[Description of the task] Please write out exactly the lines of the data below from the line holding "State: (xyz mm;" through the line holding "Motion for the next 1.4", and leave out the rest.

[Working data]
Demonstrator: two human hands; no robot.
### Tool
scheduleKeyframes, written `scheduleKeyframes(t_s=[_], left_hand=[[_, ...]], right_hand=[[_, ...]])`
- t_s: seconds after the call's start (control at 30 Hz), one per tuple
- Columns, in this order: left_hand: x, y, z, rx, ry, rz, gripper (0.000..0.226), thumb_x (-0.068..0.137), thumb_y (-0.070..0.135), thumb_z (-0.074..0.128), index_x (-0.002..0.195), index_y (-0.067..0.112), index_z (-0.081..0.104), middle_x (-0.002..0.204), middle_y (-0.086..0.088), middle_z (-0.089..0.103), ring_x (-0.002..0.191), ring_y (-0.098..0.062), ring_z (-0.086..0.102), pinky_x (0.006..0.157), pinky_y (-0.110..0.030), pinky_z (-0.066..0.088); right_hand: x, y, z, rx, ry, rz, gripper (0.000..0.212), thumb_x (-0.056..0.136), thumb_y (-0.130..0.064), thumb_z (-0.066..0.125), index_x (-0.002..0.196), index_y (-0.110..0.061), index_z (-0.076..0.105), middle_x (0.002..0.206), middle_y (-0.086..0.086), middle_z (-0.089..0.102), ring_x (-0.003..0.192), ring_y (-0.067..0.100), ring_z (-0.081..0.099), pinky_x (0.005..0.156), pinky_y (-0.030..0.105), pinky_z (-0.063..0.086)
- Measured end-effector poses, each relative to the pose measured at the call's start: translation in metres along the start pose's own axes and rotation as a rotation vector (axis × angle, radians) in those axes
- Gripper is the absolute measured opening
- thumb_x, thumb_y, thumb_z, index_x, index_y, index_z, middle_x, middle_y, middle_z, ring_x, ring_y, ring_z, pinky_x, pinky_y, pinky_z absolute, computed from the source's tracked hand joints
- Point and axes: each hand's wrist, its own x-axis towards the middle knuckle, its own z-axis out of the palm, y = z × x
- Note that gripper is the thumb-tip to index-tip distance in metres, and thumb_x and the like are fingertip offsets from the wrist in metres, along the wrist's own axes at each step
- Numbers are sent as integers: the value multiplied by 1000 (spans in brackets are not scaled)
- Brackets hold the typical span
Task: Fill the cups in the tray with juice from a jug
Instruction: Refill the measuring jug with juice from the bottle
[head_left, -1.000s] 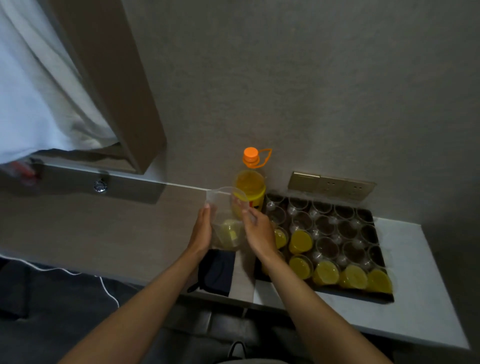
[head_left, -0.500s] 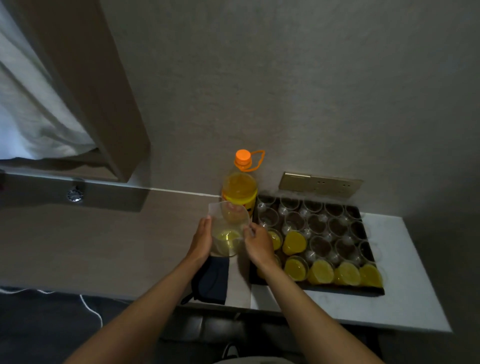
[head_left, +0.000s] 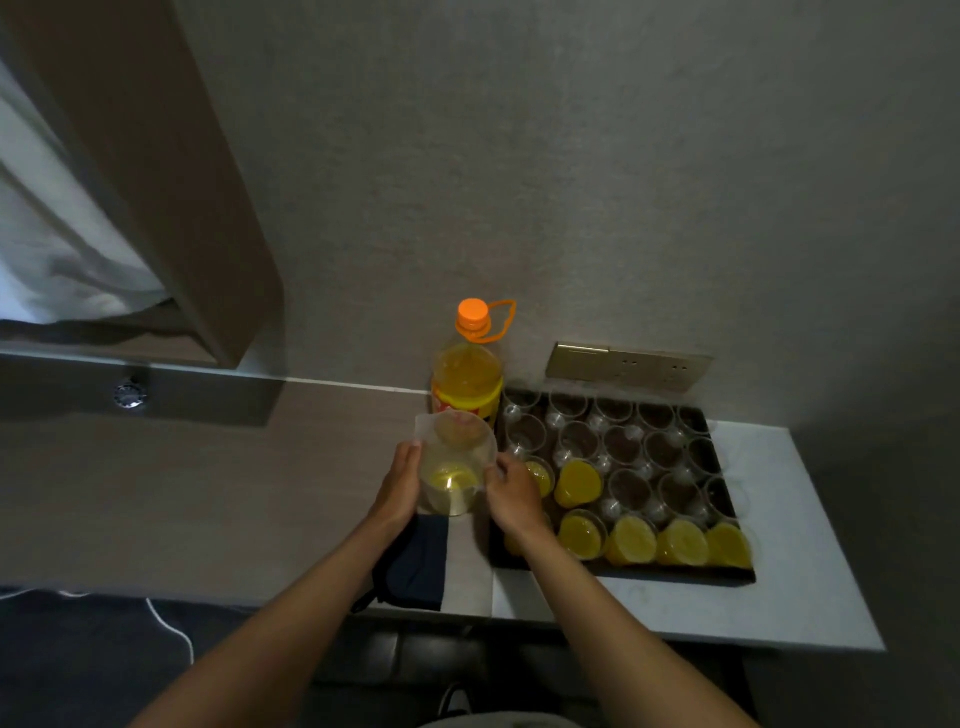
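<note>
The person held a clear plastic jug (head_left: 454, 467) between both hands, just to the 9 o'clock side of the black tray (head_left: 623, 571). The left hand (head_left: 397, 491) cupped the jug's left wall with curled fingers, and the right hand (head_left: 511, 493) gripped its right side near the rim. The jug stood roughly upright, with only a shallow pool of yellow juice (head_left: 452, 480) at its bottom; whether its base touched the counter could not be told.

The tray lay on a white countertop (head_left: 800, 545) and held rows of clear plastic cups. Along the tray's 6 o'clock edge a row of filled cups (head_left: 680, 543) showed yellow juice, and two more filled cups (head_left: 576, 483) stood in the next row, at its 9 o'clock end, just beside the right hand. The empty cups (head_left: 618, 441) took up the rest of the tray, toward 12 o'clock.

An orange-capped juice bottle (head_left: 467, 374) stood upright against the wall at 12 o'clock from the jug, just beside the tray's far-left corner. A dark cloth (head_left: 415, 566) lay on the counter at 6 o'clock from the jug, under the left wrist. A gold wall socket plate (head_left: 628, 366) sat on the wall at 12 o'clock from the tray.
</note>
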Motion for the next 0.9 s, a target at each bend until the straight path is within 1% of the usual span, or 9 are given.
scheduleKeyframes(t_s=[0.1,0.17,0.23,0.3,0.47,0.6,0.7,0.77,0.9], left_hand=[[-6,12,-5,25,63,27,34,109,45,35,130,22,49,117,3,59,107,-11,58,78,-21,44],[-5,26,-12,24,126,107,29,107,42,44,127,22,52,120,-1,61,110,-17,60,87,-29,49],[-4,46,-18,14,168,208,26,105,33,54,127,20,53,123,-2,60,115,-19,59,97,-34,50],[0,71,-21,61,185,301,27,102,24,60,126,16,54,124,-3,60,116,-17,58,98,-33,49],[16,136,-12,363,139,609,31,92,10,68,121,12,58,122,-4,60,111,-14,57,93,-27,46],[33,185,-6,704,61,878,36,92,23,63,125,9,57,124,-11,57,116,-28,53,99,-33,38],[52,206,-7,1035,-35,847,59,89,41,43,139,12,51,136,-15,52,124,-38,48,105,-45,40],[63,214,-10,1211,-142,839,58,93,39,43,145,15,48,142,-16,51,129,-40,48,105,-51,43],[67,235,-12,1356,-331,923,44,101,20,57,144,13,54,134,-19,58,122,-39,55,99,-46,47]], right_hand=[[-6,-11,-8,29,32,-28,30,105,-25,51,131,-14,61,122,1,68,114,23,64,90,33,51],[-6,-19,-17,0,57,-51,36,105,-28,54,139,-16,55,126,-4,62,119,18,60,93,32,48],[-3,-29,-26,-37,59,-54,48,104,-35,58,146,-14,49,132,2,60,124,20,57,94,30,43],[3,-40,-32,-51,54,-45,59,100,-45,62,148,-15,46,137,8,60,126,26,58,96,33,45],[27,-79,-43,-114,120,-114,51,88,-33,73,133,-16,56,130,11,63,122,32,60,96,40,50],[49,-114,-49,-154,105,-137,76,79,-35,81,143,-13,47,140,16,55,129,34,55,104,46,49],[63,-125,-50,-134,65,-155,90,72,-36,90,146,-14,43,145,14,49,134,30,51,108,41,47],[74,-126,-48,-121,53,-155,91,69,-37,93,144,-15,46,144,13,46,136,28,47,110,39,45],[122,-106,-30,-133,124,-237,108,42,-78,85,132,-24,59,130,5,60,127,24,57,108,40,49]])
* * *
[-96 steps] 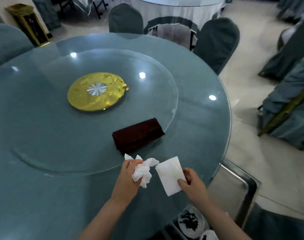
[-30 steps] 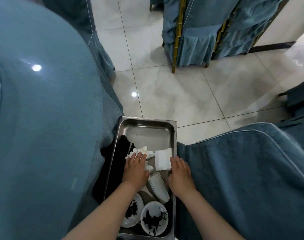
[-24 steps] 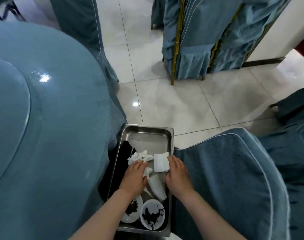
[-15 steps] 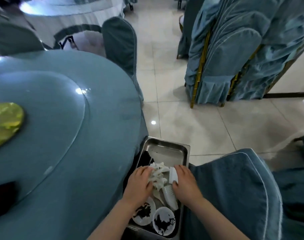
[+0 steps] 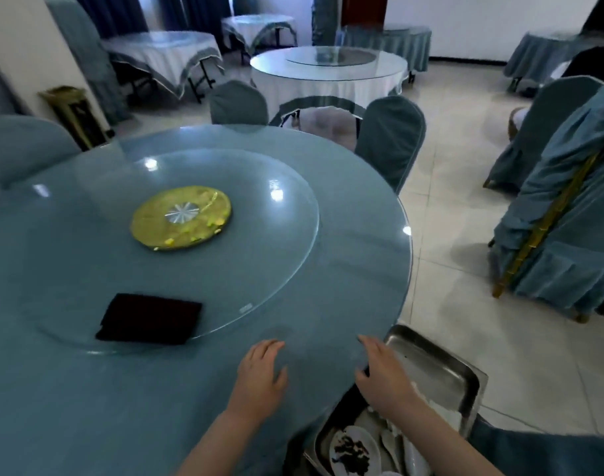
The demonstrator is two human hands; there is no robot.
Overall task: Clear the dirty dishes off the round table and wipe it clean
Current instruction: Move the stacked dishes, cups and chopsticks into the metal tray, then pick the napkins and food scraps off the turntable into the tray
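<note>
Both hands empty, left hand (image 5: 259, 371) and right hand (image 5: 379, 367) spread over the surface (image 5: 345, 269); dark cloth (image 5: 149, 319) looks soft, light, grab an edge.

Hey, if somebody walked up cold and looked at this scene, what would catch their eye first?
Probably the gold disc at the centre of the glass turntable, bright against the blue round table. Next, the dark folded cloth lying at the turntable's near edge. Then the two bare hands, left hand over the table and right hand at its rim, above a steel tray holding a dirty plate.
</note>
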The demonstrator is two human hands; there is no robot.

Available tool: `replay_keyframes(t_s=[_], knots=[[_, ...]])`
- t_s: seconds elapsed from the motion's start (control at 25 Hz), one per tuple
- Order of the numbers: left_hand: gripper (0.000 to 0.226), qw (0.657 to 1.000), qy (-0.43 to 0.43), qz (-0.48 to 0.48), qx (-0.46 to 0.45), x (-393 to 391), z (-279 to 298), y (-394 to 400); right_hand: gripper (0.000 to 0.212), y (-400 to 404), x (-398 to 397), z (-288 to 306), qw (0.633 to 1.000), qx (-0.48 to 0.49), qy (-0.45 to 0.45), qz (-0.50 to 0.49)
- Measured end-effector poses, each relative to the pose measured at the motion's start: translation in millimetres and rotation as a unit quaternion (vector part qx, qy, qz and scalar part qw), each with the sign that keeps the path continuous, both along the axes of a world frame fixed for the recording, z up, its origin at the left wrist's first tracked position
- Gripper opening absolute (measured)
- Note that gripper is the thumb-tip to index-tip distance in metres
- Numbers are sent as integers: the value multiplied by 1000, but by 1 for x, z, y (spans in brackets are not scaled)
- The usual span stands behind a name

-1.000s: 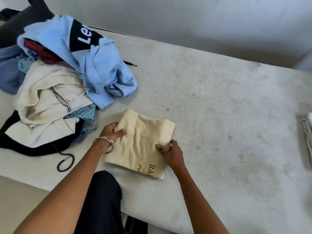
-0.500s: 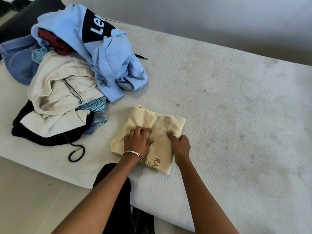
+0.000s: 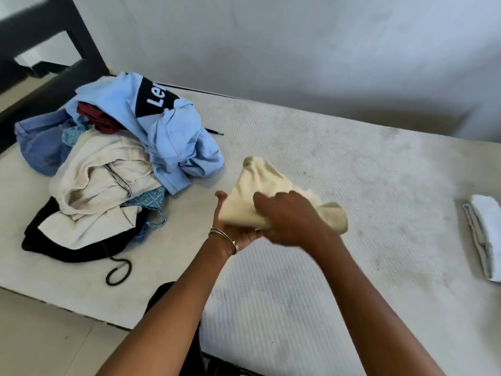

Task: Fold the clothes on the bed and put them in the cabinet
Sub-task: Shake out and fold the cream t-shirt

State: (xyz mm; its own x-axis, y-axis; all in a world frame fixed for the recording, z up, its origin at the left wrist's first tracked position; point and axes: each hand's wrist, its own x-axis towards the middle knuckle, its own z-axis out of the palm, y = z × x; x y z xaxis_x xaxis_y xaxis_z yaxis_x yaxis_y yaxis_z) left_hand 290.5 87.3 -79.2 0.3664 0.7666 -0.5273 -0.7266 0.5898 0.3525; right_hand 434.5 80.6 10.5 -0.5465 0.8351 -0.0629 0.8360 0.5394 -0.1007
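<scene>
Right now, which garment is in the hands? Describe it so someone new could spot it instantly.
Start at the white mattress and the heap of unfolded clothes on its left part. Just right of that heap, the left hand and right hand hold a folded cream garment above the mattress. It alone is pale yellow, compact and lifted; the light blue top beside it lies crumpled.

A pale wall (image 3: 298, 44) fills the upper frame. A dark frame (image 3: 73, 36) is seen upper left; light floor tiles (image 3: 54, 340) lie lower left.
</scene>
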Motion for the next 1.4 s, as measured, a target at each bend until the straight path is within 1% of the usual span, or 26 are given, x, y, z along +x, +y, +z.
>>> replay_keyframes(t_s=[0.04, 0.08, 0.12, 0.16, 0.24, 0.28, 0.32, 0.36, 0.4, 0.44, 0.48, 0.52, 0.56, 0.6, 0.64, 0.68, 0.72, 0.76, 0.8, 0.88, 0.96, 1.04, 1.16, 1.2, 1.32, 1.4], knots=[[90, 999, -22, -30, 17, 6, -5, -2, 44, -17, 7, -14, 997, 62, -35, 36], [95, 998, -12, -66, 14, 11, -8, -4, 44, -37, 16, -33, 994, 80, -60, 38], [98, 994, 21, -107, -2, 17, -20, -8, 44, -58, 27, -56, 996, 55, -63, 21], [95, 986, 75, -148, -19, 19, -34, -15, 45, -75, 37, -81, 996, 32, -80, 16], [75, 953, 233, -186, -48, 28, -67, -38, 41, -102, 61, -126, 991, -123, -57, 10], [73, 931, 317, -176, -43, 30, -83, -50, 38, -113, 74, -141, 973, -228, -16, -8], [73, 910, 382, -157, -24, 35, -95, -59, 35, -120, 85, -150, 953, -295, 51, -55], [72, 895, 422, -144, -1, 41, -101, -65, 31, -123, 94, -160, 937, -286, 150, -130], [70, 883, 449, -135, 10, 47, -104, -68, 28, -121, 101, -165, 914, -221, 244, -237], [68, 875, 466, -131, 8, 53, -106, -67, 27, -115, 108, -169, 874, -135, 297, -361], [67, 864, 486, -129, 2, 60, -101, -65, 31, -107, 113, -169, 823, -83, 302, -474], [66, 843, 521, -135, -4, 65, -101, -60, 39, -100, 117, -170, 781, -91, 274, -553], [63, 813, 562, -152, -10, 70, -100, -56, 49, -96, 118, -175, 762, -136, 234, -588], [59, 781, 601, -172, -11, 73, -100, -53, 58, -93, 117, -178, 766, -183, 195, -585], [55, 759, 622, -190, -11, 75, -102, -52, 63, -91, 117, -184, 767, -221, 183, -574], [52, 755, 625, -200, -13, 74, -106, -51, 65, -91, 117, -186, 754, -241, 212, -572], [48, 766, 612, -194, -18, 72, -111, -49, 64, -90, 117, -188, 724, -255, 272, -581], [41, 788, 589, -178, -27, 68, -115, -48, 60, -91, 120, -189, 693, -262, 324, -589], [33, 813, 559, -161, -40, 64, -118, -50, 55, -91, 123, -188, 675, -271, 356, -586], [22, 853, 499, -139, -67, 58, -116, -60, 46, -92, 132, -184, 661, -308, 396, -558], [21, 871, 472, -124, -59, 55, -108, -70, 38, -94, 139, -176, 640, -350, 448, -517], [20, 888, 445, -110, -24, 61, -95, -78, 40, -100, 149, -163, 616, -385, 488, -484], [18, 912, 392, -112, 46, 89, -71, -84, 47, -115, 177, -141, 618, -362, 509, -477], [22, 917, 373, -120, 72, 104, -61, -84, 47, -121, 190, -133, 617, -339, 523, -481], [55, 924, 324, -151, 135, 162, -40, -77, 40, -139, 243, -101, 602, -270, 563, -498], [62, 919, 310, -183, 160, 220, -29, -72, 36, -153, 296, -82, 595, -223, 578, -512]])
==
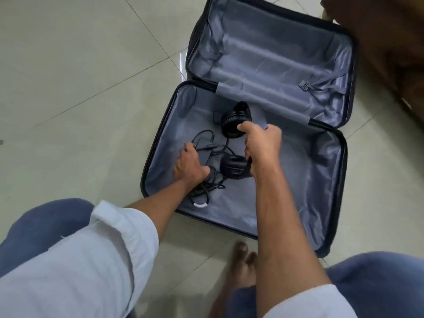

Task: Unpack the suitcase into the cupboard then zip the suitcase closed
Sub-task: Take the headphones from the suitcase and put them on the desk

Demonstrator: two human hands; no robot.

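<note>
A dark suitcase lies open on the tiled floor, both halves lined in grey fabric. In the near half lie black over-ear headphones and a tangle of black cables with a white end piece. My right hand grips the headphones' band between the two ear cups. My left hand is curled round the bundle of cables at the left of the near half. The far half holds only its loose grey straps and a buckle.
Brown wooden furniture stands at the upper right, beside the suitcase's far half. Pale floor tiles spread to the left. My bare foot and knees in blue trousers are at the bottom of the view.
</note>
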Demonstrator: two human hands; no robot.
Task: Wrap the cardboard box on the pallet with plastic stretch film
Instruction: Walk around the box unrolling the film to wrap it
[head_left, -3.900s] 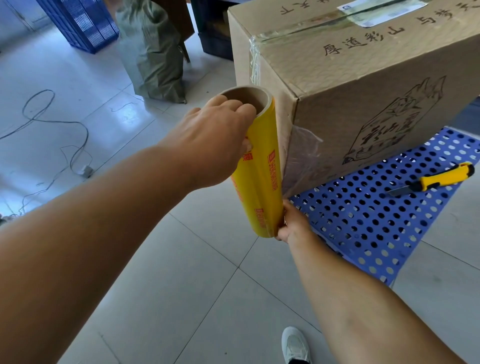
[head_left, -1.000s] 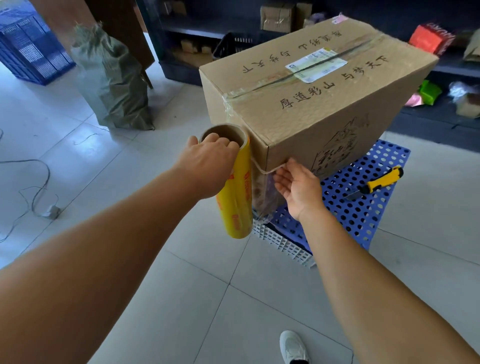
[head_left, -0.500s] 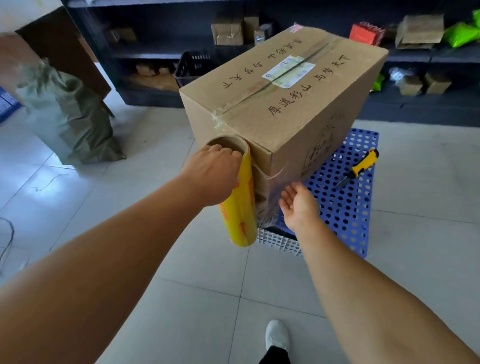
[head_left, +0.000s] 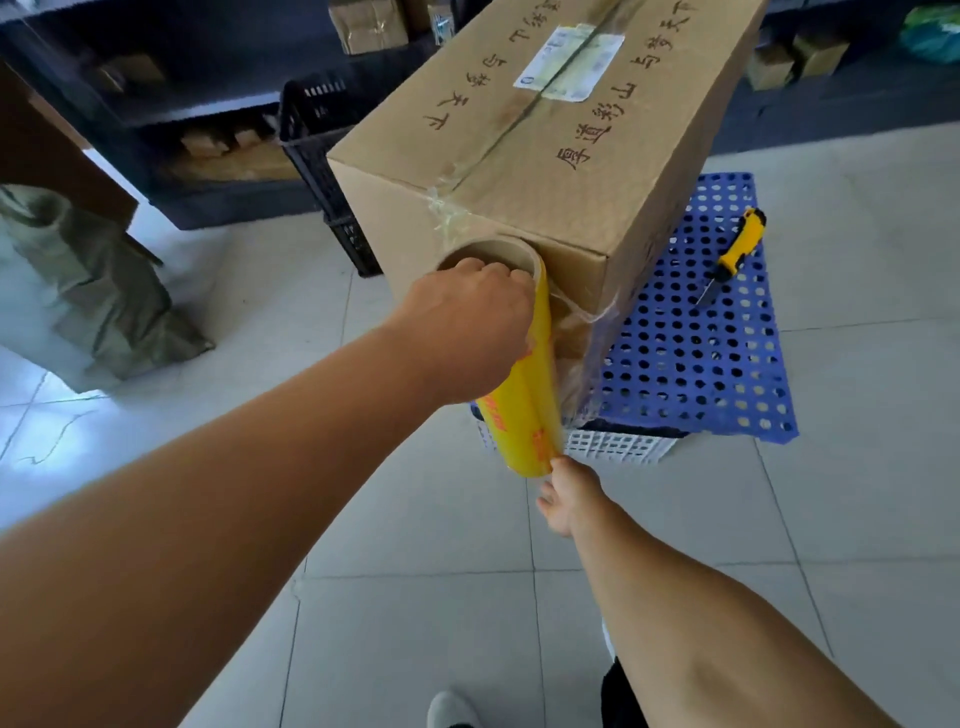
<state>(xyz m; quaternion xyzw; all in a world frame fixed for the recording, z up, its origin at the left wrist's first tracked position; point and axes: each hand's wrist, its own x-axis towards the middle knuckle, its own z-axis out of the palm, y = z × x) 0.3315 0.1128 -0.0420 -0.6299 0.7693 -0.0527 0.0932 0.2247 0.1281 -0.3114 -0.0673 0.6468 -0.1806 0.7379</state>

[Solution]
State: (xyz mm; its own x-axis, y-axis; all in a world frame fixed for the recording, z up, its origin at the left wrist's first tracked position; point and axes: each hand's wrist, its own x-axis towards the middle knuckle, its own z-axis out of the palm, y = z × x; x y z xaxis_x xaxis_y xaxis_z yaxis_x yaxis_y yaxis_z) left_hand 290.5 87.3 -79.2 0.3664 0.7666 -0.5273 -0.7266 0.5898 0.3525; right_hand 434.5 80.6 10.5 -0.5465 0.8351 -0.0629 0.8360 0.5394 -0.1007
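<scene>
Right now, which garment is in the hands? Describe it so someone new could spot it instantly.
Start at the white mattress and the heap of unfolded clothes on its left part. Just right of that heap, the left hand and right hand hold a folded cream garment above the mattress. It alone is pale yellow, compact and lifted; the light blue top beside it lies crumpled.

A pale wall (image 3: 298, 44) fills the upper frame. A dark frame (image 3: 73, 36) is seen upper left; light floor tiles (image 3: 54, 340) lie lower left.
</scene>
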Motion for the next 1.4 s, as measured, a target at each bend until the straight path is within 1% of the usual span, or 26 are given, x, y, z along +x, +y, +z.

Nothing remains to be added to the output.